**What you should do:** Your task is to retype, word for word, the lines from the start of the data through the line holding "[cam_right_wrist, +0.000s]". Do not include the pictures.
=== Begin Enclosure ===
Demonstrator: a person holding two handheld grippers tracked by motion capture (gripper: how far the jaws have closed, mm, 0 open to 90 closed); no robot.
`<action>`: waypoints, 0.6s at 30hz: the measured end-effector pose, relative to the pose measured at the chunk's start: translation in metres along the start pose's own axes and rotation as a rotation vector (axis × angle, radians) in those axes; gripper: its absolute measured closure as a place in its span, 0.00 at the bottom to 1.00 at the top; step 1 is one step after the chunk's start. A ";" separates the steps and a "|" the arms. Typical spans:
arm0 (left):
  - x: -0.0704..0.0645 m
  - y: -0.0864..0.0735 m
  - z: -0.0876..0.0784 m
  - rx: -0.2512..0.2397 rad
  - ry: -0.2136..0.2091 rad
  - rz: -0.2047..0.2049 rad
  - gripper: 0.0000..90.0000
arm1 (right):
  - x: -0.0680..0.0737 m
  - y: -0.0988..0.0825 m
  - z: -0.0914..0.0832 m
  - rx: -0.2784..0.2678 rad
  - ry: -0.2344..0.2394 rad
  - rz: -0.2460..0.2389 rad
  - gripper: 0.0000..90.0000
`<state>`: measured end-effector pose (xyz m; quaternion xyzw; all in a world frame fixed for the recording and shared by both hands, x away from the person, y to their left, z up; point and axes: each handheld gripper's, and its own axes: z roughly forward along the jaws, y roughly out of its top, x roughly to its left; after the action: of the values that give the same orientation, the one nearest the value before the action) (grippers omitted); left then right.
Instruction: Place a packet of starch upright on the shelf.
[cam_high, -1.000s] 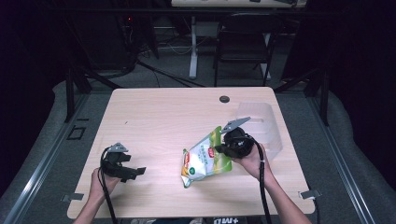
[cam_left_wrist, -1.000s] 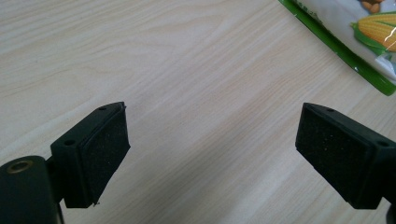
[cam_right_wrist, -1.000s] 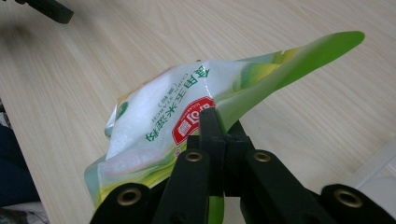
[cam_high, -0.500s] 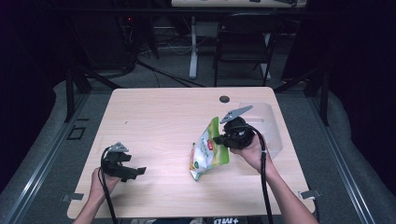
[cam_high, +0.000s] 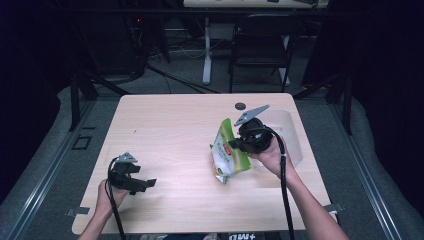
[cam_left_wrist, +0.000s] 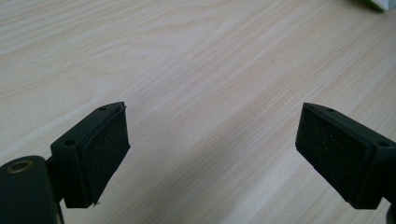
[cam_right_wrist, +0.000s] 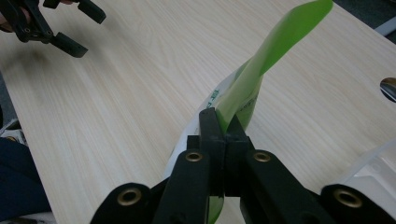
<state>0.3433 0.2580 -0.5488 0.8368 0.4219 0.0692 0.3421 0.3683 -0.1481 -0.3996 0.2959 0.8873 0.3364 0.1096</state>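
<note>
**A:** What's the biggest thing there?

**B:** The wooden table (cam_high: 170, 135), pale and rectangular. Toward its right edge lies a clear plastic container (cam_high: 292, 135), and just beyond it a small dark round spot (cam_high: 240, 105) near the far edge.

**A:** And the bag?

**B:** A green and white bag (cam_high: 227, 155) stands tilted on the right half of the table, its lower corner touching the wood, its green top edge raised. The right gripper (cam_high: 239, 144) has it by the edge; in the right gripper view the jaws are pressed together on the green film (cam_right_wrist: 261, 70).

**A:** The other hand?

**B:** The left gripper (cam_high: 145, 184) sits near the front left of the table, well apart from the bag. Its jaws stand wide apart with bare wood between the pads (cam_left_wrist: 105, 149). In the right gripper view it appears at the far corner (cam_right_wrist: 77, 30), likewise spread.
</note>
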 end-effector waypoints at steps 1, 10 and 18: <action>0.000 0.000 0.000 0.001 0.001 0.000 0.11 | 0.000 0.001 0.000 -0.002 0.000 -0.002 1.00; 0.000 0.000 0.000 0.001 0.001 -0.001 0.11 | -0.006 0.011 -0.013 -0.006 -0.037 -0.020 1.00; -0.001 0.001 0.001 -0.002 0.004 -0.002 0.11 | -0.013 0.022 -0.030 -0.015 -0.078 -0.032 1.00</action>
<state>0.3439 0.2565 -0.5491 0.8360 0.4232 0.0709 0.3420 0.3769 -0.1590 -0.3621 0.2939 0.8843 0.3297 0.1516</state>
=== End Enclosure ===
**Expected output:**
Demonstrator: a person holding two handheld grippers tracked by motion capture (gripper: how far the jaws have closed, mm, 0 open to 90 closed); no robot.
`<action>`: waypoints, 0.6s at 30hz: the measured end-effector pose, relative to the pose measured at the chunk's start: translation in metres along the start pose's own axes and rotation as a rotation vector (axis × angle, radians) in those axes; gripper: its absolute measured closure as a place in its span, 0.00 at the bottom to 1.00 at the top; step 1 is one step after the chunk's start. A ";" separates the steps and a "|" the arms. Typical spans:
arm0 (left):
  - x: -0.0704..0.0645 m
  - y: -0.0864..0.0735 m
  - z: -0.0876..0.0784 m
  - rx: -0.2512..0.2397 rad
  - ry: -0.2136..0.2091 rad
  - rz: -0.2047..0.2049 rad
  - gripper: 0.0000..90.0000
arm1 (right):
  - x: -0.0680..0.0737 m
  - y: -0.0988..0.0825 m
  - z: -0.0914..0.0832 m
  - rx: -0.2784..0.2678 rad
  - ry: -0.2344..0.2394 rad
  - rz: -0.2460..0.2389 rad
  - gripper: 0.0000..90.0000
`<state>`: measured end-effector pose (xyz m; quaternion xyzw; all in a world frame fixed for the recording and shared by both hands, x away from the person, y to their left, z up; point and axes: each handheld gripper's, and its own axes: z roughly forward along the jaws, y roughly out of its top, x roughly to its left; after the action: of the values that give the same orientation, the one nearest the value before the action) (grippers omitted); left then right.
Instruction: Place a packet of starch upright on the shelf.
[cam_high, -1.000s] 
[cam_left_wrist, -1.000s] 
[cam_right_wrist, -1.000s] 
[cam_high, -0.500s] 
[cam_high, +0.000s] 
[cam_left_wrist, +0.000s] 
[cam_right_wrist, +0.000s] 

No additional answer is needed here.